Sub-Item 77K - Changes in Registrant's Certifying Accounting
The Registrant makes the following disclosures as required by Sub-Item
77K of Form N-SAR, Item 4 of Form 8-K and Item 304 of Regulation S-K.
On September 30, 1996, the Registrant's former accountant Deloitte &
Touche LLP ("Deloitte & Touche") resigned as Registrant's accountant due to the
fact that Registrant's principal executive offices are located in Colorado
Springs, Colorado and Deloitte & Touche was closing its Colorado Springs,
Colorado office.
Deloitte & Touche's report on the Registrant's September 30, 1995
financial statements contained the following matter of emphasis:
The financial statements include securities valued at $244,000 at
September 30, 1995, representing 14% of net assets, whose values have
been estimated by the Board of Directors in the absence of readily
ascertainable market values, or are thinly traded securities. We have
reviewed the procedures used by the Board of Directors in arriving at
their estimate of value of such securities and have inspected
underlying documentation and in the circumstances, we believe the
procedures are reasonable and the documentation appropriate. However,
because of the inherent uncertainty of valuation, those estimated
values may differ significantly from the values that would have been
used had a ready market for the securities existed, and the differences
could be material.
Other than the foregoing matter of emphasis, Deloitte & Touche's
reports on the Registrant's financial statements for the past two fiscal years
did not contain an adverse opinion or a disclaimer of opinion nor were they
qualified or modified as to uncertainty, audit scope, or accounting principles.

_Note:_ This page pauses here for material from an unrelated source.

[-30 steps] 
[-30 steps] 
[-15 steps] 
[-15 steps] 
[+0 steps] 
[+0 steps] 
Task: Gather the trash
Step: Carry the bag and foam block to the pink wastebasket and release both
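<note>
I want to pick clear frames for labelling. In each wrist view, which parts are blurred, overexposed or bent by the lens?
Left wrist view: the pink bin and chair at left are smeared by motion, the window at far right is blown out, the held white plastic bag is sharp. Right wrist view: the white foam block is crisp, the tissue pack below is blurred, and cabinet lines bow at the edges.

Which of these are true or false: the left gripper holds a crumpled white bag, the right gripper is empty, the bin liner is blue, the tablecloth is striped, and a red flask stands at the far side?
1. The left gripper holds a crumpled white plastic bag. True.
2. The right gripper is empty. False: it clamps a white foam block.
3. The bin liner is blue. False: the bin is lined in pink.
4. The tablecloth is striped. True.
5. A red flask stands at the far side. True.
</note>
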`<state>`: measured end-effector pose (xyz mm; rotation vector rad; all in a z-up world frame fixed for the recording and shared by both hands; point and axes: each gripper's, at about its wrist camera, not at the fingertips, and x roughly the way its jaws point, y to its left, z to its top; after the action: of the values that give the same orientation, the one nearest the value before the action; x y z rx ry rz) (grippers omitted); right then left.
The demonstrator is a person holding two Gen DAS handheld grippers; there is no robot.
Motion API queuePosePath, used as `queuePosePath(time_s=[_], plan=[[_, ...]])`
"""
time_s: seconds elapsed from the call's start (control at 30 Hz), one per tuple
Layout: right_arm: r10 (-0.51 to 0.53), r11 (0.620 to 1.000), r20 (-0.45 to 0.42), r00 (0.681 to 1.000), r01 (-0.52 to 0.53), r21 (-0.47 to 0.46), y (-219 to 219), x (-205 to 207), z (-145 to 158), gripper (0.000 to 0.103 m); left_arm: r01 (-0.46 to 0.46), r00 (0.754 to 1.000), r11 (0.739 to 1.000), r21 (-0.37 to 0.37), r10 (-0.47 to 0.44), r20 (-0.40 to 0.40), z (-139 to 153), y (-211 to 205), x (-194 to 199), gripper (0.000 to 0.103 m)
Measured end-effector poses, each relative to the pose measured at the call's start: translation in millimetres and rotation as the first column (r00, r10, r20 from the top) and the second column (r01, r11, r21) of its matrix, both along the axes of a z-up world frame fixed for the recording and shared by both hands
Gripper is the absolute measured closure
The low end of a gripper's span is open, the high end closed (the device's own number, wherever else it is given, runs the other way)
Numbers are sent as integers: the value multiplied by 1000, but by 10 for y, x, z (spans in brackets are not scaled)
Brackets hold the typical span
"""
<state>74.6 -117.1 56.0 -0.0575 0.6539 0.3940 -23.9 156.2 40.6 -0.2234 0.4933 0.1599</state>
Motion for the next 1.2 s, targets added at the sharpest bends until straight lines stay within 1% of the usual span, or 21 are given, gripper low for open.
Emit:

The decision to change accountants was unanimously approved by the
Board of Directors of the Registrant at a telephonic meeting held on November
14, 1996 at 10:00 a.m.
During the Registrant's two most recent fiscal years and the subsequent
interim period preceding Deloitte & Touche's resignation, there were no
disagreements with Deloitte & Touche on any matter of accounting principles or
practices, financial statement disclosure, or auditing scope or procedure.
During the Registrant's two most recent fiscal years and the subsequent
interim period preceding Deloitte & Touche's resignation, none of the events
requiring additional disclosure as set forth in Item 304(a)(1)(v) of Regulation
S-K occurred.
On September 30, 1996, the Registration engaged Stockman Kast Ryan
and Scruggs, P.C. of Colorado Springs, Colorado as its principal accountant
to audit its financial statements.
<PAGE>
Prior to the filing of this Form N-SAR with the Commission, the
Registrant provided Deloitte & Touche with a copy of the information disclosed
in this Sub-Item 77K. The Registrant has requested Deloitte & Touche to furnish
the Registrant with a letter addressed to the Commission stating whether it
agrees with the statements made by the Registrant in this Sub-Item 77K of Form
N-SAR and, if not, stating the respects in which it does not agree. The
Registrant has filed Deloitte & Touche's letter as an exhibit to this Form
N-SAR.
[DESCRIPTION] Change of auditor consent
November 20, 1996
Securities and Exchange Commission
Mail stop 9-5
450 5th Street, N.W.
Washington, D.C. 20549
Dear Sirs/Madams:
We have read and agree with the comments in Sub-Item 77KK of Form N-SAR of
Combined Penny Stock Fund, Inc. dated September 30, 1996.
Yours truly,
/s/Deloitte & Touche LLP
[DESCRIPTION] Auditor's consent
To the Board of Directors and Shareholders,
Combined Penny Stock Fund, Inc.
In planning and performing our audit of the financial statements of Combined
Penny Stock Fund, Inc. (the Fund) for the year ended September 30, 1996 (on
which we have issued our report dated November 1, 1996), we considered its
internal control structure, including procedures for safeguarding securities, in
order to determine our auditing procedures for the purpose of expressing our
opinion on the financial statements and to comply with requirements of Form
N-SAR, not to provide assurance on the internal control structure.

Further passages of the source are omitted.